Daniel Krobot, Managing Director of Raine & Horne Commercial Macarthur, “Generally, state elections don’t seem to impact commercial property activity or enquires, and perhaps to a degree, some small business owners are delaying decision making until there’s a clearer view of our next government in NSW.”
Daniel reports regional yields are about 5.0% for retail and office space, dipping to 4.0% across the industrial market.
Notwithstanding the minor tapering, industrial property remains the boom property type across the Macarthur area, despite a limited amount of stock for sale and lease.
“There’s still plenty happening in the industrial market, but we just don’t have enough property to meet our leasing or sales enquiries,” Daniel said.
“Vacancies for industrial are virtually zero, while there’s just no land around for sale.”

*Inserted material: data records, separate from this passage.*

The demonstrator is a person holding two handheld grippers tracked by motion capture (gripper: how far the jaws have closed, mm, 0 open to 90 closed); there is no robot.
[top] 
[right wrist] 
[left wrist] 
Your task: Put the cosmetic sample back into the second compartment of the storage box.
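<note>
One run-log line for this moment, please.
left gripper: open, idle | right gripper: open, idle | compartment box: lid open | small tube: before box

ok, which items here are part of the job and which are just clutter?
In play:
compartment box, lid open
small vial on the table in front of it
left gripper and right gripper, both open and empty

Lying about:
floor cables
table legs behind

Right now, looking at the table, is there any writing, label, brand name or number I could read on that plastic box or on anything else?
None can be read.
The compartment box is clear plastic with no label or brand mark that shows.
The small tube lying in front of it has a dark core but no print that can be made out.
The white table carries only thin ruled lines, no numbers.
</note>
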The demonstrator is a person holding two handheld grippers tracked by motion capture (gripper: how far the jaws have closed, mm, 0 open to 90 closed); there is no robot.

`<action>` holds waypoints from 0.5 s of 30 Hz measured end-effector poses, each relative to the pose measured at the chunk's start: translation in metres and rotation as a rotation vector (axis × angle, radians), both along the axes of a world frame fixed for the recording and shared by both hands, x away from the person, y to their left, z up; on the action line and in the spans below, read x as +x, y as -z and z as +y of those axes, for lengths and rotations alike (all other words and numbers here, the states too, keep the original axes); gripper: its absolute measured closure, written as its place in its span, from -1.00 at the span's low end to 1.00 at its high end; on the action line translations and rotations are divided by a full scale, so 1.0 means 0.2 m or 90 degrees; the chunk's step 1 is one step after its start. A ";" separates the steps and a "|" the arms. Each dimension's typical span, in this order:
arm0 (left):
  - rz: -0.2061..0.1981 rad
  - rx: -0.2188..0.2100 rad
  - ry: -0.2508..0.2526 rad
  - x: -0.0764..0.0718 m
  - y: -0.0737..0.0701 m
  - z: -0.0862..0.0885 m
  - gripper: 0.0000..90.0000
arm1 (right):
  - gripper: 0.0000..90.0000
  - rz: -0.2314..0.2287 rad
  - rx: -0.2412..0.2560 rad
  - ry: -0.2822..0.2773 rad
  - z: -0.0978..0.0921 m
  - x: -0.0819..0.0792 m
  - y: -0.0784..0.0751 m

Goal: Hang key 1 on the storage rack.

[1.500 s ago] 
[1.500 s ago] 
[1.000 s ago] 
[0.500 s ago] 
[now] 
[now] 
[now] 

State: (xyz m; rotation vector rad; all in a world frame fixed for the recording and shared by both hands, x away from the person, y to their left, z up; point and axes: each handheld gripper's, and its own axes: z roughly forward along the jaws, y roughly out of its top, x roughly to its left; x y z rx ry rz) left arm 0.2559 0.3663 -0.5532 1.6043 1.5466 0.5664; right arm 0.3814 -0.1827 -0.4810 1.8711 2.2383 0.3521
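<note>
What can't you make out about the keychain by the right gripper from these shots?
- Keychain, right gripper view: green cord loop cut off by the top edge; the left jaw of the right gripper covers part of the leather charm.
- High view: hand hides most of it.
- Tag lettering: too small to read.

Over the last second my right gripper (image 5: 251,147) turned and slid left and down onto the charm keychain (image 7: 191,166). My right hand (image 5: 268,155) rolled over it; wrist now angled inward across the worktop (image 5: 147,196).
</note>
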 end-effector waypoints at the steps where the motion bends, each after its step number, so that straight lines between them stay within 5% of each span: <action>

By way of comparison, vacancy rates are higher for other property types – around 5.0% for office space and 10% for retail property.
According to Daniel, the Macarthur region remains a popular destination for businesses because of its outstanding transport connectivity. “The Hume Motorway delivers you to Canberra in 2.5 hours. There is also great access to Wollongong and Melbourne, while the M5 can have you in Sydney in under 1 hour.”
The squeeze on industrial land is impacting affordability, which is good news for lessors. “Macarthur commercial property has generally been affordable compared to the rest of the Western Sydney market,” said Daniel.
“A few years ago, a 5,000 square metre warehouse would have leased for $100 - $110 sqm. Now they’re pushing up to $170 - $180 sqm. This is a significant uplift, with no supply, making it hard for small and medium sized businesses to secure new properties.
“Consequently, small businesses are jammed in older premises or must spread their operations across several locations.
He continues, “I have been working with one logistics client looking for 7,000 – 8,000 square metres for two years.
“They are trapped in their main 3,000 square metre shed and are leasing multiple small sheds as overflow, which is inefficient.”
He adds, “Small businesses now need to plan 24 months-plus prior to a move to new premises.
“Until we see some of that land around the new Western Sydney Airport come online and around the Mamre Road precinct, we will continue to have issues with supply.”